Your words fell on deaf ears, Sensei. I can no longer follow your lead; I will not let anyone else hurt my family, small and fragile as it was. I'm going to take my mother away from the origin of her pain, the place that I had loved for so long.

My mind is still numb. I do not know where I am going. I am simply moving. If I stop, my mind will have time to grasp what transpired tonight. No, I cannot stop yet. I do not want to feel anything. I tell myself this for what seems like days when in reality only a couple of hours have past. The exhaustion kicks in and spreads like disease throughout my entire body.

At long last, I give into the physical weakness and collapse nearby a lake in a forest clearing teeming with violet water lilies. So this is where my body takes me, I think to myself. The lake my mother and I had visited when I was a child. I always remember her with dark brown tresses flowing in the spring breeze, and the flower I picked adorning them; she had a soft smile that made every feature about her glow.

"Aya, look at the pink one!"

A voice from the past brings me hurtling back to reality. I glance down at my mother's body in my arms. Her beauty is distorted with dirt and blood smudges. A piercing pain shoots through my chest at the sight. I clutch my breast to try and tame it. It is no use. It won't stop. My breathing becomes heavy and rigid as I futilely grasp for my sanity.

Aya.
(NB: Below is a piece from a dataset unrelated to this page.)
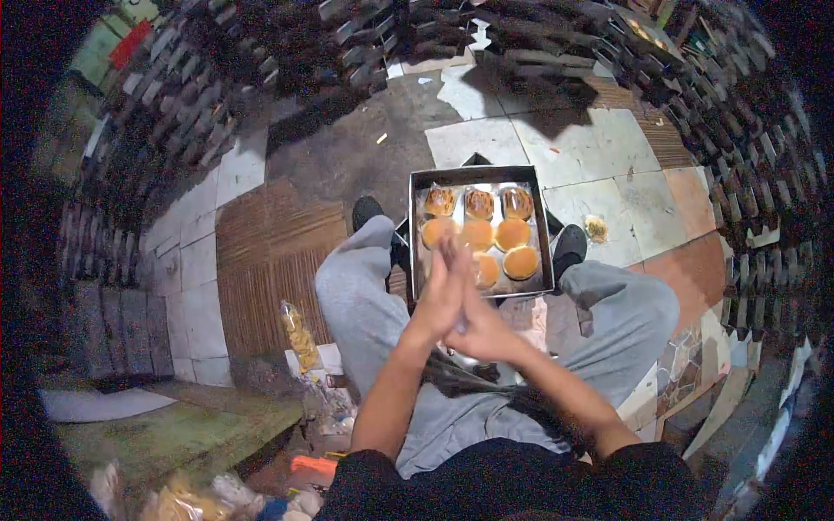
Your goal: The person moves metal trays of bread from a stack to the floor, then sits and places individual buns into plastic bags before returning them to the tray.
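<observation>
My left hand (440,300) and my right hand (480,332) are pressed palm to palm over the near edge of a dark square box (546,227). Their fingers are stretched out and point away from me, and nothing shows between them. In the box lie round buns in rows. The far row has dark-streaked buns (479,204), some with a shiny look like clear wrapping. Nearer ones are plain golden buns (520,263). My hands hide the box's near left part and possibly some buns there.
My legs flank the box on the tiled floor (473,139). A clear bag of yellow pieces (298,337) lies to the left, and a small clear packet (596,228) to the right. Near a green bench (200,438) is an orange object (313,467). Many dark slatted stacks (747,165) surround the area.
</observation>
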The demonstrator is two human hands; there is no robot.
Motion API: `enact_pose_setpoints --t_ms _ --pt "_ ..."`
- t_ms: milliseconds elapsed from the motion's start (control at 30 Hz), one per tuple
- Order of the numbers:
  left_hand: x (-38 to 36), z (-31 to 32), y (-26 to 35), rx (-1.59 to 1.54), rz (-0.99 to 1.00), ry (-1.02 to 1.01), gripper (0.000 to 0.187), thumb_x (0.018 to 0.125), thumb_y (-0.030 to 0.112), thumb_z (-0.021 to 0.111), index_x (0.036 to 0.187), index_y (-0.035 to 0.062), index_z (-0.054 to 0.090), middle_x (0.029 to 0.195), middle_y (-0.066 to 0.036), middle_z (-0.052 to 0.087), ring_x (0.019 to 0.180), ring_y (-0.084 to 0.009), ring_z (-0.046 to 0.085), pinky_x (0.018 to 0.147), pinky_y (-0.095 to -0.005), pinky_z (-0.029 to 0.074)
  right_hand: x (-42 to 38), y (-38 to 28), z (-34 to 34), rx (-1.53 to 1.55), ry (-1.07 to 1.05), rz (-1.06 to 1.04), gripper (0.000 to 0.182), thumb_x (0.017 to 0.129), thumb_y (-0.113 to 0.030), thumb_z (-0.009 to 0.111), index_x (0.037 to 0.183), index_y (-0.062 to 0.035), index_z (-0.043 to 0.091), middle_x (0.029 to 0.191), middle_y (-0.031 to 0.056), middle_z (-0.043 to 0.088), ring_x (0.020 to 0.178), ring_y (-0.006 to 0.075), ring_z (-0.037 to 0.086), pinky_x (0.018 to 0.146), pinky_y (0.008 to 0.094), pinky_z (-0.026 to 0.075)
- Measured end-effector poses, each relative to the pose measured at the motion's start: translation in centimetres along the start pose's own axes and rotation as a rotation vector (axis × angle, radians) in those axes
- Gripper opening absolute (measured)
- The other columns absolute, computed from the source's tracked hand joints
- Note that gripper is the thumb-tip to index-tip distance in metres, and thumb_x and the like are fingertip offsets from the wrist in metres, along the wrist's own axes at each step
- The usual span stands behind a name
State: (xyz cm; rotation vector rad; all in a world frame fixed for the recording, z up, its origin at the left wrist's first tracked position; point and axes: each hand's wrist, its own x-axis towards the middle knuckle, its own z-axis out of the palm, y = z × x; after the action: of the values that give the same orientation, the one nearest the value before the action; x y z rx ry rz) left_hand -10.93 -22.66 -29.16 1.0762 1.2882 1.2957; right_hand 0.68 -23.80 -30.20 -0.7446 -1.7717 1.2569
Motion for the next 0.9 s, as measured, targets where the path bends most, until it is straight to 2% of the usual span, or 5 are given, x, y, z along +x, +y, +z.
enact_pose_setpoints --t_ms 200,367,633,733,900 --pt "8.8 -10.1 -3.4 -0.232 0.162 0.68 0.045 0.104 0.041 0.057 0.129 0.0045 0.048 0.116 -0.007 0.057 0.104 -0.0145 0.054 0.09 -0.0316 0.046 3.2 5.2 5.2 -0.137 -0.085 0.159 0.053 0.088 -0.003 0.053 0.14 0.0025 0.047 0.134 0.0268 0.055 0.131 0.0437 0.05 0.113 0.0451 0.037" --pt "9.3 -13.4 -2.2 -0.624 -0.057 0.647 0.048 0.104 0.04 0.055 0.135 0.0044 0.045 0.134 -0.014 0.057 0.118 -0.0255 0.06 0.091 -0.0369 0.049 0.9 28.3 5.9 -0.724 -0.298 0.224 0.044 0.093 -0.016 0.055 0.136 -0.0064 0.052 0.128 0.023 0.057 0.119 0.0447 0.055 0.104 0.05 0.044" --pt "10.4 -13.5 -2.1 -0.631 -0.016 0.524 0.053 0.104 0.04 0.054 0.141 0.0046 0.041 0.138 -0.015 0.057 0.116 -0.0257 0.062 0.087 -0.0356 0.052 8.9 31.0 5.8 -1.011 -1.082 0.411 0.043 0.084 -0.027 0.068 0.122 -0.0083 0.063 0.122 0.0207 0.057 0.112 0.0401 0.059 0.093 0.0492 0.051" --pt "10.2 -12.7 -1.8 -0.677 -0.053 0.502 0.053 0.103 0.041 0.057 0.139 0.0054 0.042 0.135 -0.015 0.058 0.114 -0.0262 0.064 0.085 -0.036 0.053 6.6 26.4 2.5 -0.984 -1.103 -0.06 0.035 0.083 -0.022 0.066 0.113 -0.0045 0.066 0.121 0.0204 0.058 0.107 0.0395 0.061 0.088 0.0494 0.053" --pt "8.9 -11.7 -2.4 -0.767 -0.055 0.434 0.056 0.1 0.045 0.061 0.135 0.0058 0.044 0.131 -0.014 0.059 0.116 -0.0296 0.064 0.089 -0.0435 0.054 -2.3 20.2 -3.9 -0.483 -0.383 0.275 0.024 0.086 -0.017 0.067 0.104 -0.001 0.067 0.1 0.0161 0.068 0.092 0.0335 0.068 0.077 0.0446 0.056"
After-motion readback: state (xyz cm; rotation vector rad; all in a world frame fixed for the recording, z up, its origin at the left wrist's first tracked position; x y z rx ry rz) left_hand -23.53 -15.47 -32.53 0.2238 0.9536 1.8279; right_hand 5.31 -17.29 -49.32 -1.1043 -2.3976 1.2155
Mother. My little angel. Mother. I am so proud of you, Aya. Mother. I should never have doubted you.

"MOTHER!" I scream in torment, unconsciously grabbing a fist of hair. Tears flow freely down my grief-stricken face. No physical pain I have ever received as a shinobi could ever compare to this: the darkest breed of despair. I cling to her body, trembling, and continue to sob. "Don't leave me!"
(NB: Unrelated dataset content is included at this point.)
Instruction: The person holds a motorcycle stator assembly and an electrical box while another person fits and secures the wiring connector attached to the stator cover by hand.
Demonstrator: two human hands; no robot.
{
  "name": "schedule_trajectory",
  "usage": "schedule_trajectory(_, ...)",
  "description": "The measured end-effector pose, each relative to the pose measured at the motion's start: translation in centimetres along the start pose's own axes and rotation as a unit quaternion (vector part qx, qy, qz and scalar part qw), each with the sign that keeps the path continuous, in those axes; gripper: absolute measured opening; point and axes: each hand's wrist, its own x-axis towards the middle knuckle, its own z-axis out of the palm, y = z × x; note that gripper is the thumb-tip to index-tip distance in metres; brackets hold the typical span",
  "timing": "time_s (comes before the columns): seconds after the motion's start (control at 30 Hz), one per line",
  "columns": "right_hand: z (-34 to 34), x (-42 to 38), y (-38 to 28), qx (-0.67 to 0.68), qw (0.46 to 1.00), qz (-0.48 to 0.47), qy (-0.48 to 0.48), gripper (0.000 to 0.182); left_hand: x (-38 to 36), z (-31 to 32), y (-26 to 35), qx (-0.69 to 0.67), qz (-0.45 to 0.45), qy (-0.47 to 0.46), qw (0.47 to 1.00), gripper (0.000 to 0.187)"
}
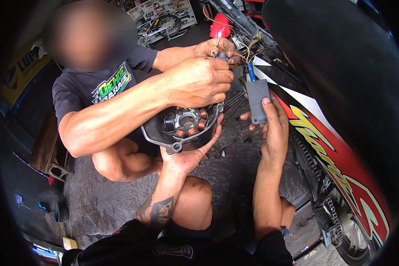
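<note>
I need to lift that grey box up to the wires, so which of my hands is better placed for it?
Right. Your right hand already holds the grey box just below the wires, while your left hand is under the stator cover, supporting it.

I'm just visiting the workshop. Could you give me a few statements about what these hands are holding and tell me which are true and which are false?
1. The wearer's left hand supports the round engine cover with copper coils from below. True.
2. The wearer's right hand holds a red spanner. False: it holds a flat grey box with a blue connector at its top.
3. A second person crouches opposite, and that person's hands work at the wires beside the motorcycle. True.
4. The motorcycle stands on the left of the picture. False: it fills the right side.
5. The grey box lies on the floor. False: it is held up in the air.
</note>
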Motion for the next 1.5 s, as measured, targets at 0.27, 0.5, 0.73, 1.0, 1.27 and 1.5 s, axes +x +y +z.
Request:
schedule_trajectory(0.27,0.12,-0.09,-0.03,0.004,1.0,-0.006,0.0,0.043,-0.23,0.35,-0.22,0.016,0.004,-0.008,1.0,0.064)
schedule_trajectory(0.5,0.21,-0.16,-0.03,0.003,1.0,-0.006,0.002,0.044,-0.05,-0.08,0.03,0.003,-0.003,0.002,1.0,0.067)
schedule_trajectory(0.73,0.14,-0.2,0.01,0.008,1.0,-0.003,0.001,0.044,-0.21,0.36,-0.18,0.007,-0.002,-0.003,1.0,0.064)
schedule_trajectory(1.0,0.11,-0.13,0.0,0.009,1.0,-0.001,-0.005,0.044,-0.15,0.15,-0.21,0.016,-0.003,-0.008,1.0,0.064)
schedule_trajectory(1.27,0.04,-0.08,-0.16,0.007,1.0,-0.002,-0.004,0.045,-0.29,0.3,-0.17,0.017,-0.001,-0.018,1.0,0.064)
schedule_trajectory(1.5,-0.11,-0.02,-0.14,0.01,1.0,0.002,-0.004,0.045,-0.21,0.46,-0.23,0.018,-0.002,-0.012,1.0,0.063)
The unintelligible mumblings of my hysteria progresses. I am not certain how much time passes like that. I just know that I gradually begin to move again. After cleaning my mother's corpse in the lake, I dig her a makeshift grave under the most prominent sakura tree, dropping a water lily onto her before saying good-bye forever. My life as a rogue shinobi begins. I have no clue as to what I should do now, Mother.
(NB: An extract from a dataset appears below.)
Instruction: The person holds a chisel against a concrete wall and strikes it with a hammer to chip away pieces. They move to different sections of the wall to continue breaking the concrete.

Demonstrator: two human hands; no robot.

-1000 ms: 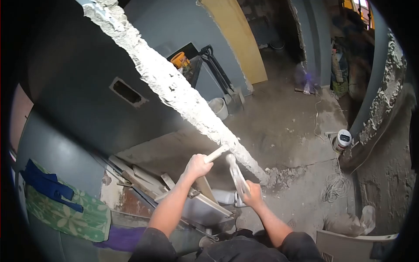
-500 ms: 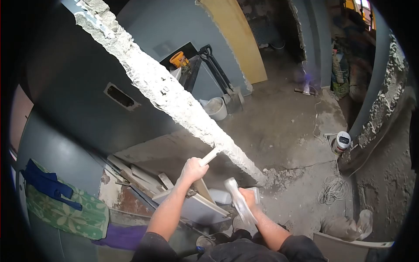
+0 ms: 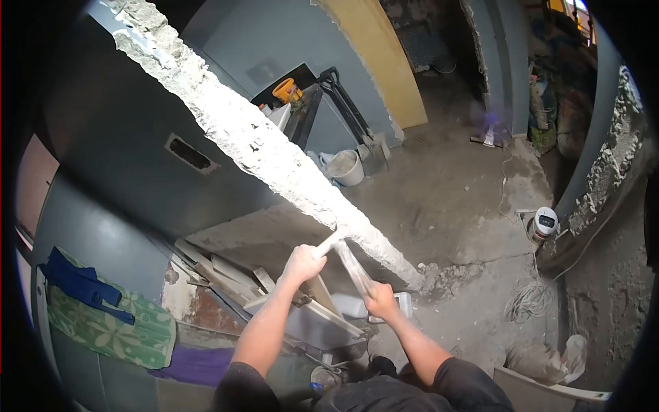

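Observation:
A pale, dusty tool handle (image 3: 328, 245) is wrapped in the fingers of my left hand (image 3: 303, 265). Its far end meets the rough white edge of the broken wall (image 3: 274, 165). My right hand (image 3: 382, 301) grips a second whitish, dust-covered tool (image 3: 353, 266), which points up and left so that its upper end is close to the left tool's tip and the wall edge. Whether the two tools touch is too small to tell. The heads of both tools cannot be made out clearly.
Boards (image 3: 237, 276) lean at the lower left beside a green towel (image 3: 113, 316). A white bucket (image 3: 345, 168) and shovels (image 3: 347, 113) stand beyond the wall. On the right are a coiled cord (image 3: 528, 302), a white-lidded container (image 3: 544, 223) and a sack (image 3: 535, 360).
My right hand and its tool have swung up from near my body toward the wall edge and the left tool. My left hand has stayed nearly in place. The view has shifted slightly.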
"Aya, I need to tell you something," my mother said after seeing my pitiful attempt at hiding my disappointment. I had been promoted to genin. Everyone's parents had been at the ceremony. Mothers and fathers. But where was my father? Mother never talked about him. I never met him. Was he dead? "I want to tell you about your father."

I was all ears; my dejected mood suddenly lightening. I nodded and sat on the sofa next to her in our living room. "Okay."

"I am sorry but I feel you should keep this to yourself. If others find out, it could cause you heartache, Aya. You understand?" I nodded my head to let her know I understood. She revealed the truth about my father.

Never had I expected it to be that. My father. He turned out to be the opposite of everything I had expected. It would have been better that he had died a noble death. That is not the case. My father turned out to be a criminal, one who wrought treachery upon his village and fled as an outcast, abandoning my mother in the process. He is a despicable person.

She fought in his defense, saying they were in love and that he made a mistake. She didn't have the chance to tell him she was pregnant with his child, and as a rogue, he wasn't allowed return to the village. She called it unfortunate; I called it cowardice. Still, peoples' opinions change. Things are a bit different now. I didn't know becoming rogue is a hereditary trait.

I don't know if it's for the best, but I will find this man who is my father. I will find him and make him acknowledge me by any means necessary. After all, he has a right to know about the child he helped create and see who she has become. I will find him. A man now known to be part of one of the deadliest organizations of shinobi today. A man known as…Hoshigaki Kisame.